Show HN: Open-source APM with support for tracing, metrics, and logs (opens in new tab)

(app.uptrace.dev)

112 pointsvmihailenco3y ago46 comments

Uptrace is an all-in-one tool that supports distributed tracing, metrics, and logs. It uses OpenTelelemetry observability framework to collect data and ClickHouse database to store it.

You can ingest data using OpenTelemetry Protocol (OTLP), Vector Logs, and Zipkin API. You can also use OpenTelemetry Collector to collect Prometheus metrics or receive data from Jaeger, X Ray, Apache, PostgreSQL, MySQL and many more.

The latest Uptrace release introduces support for OpenTelemetry Metrics which includes:

- User interface to build table-based and grid-based dashboards.

- Pre-built dashboard templates for Golang, Redis, PostgreSQL, MySQL, and host metrics.

- Metrics monitoring aka alerting rules inspired by Prometheus.

- Notifications via email/Slack/PagerDuty using AlertManager integration.

There are 2 quick ways to try Uptrace:

- Using the Docker container - https://github.com/uptrace/uptrace/tree/master/example/docke...

- Using the public demo - https://app.uptrace.dev/play

I will be happy to answer your questions in the comments.

46 comments

Nice to see so many new projects in the area of APM in the last few months.

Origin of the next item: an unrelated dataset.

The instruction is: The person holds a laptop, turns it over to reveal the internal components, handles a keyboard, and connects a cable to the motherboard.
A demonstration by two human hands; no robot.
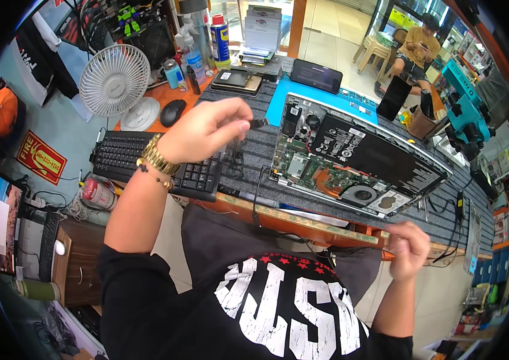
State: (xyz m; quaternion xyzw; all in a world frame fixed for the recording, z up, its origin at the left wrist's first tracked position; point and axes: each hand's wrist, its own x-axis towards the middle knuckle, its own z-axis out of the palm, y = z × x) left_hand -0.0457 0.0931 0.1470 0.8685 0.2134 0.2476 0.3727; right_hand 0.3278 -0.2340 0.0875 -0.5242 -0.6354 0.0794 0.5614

We recently tried Signoz and Grafana Tempo and while I can't say something about uptrace yet (will definitely try it out) I want to list some pros and cons about them.

Grafana Tempo

Pros:

- Easy and smooth integration into our existing Grafana instance, no additional frontend needed

- No new storage engine needed (No additional Clickhouse, Postgres, etc) as it saves its data to S3

- Supports OTLP

Cons:

- Search is limited by param size and unique params (as its baked to be indexed)

- Ingestion is not in real time, but configurable (time to finish span)

Signoz:

Pros:

- Supports OTLP

- Integrates Logs and Metrics within the same service (for Grafana you need Loki then)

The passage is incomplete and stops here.